Ezekiel Hart died on 16 September 1843 at Trois-Rivières, at the age of 73. A prominent member of the community, he was accorded an impressive funeral in which all the stores in Trois-Rivières closed, and the 81st Foot paid him final honours. He was buried in the second Jewish cemetery in Trois-Rivières.

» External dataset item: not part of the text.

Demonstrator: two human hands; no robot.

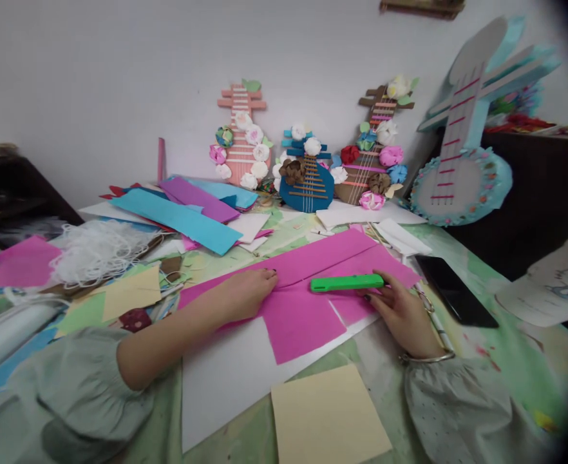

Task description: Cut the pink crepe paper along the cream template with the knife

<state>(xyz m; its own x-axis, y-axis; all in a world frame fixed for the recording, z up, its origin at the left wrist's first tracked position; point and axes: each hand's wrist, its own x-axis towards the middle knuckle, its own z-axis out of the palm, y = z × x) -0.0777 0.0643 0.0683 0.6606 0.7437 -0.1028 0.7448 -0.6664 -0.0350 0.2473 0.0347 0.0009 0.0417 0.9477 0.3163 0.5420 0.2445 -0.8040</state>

Hart had dictated his last will on 20 June 1839. At the time of his death, he lived in an enormous well-furnished house with 16 rooms. He was survived by his ten children: Samuel Becancour, Harriet, Aaron Ezekiel, Esther Elizabeth, Miriam, Carolina Athalia, Henry, Julia, Abraham Kitzinger, and Adolphus Mordecai.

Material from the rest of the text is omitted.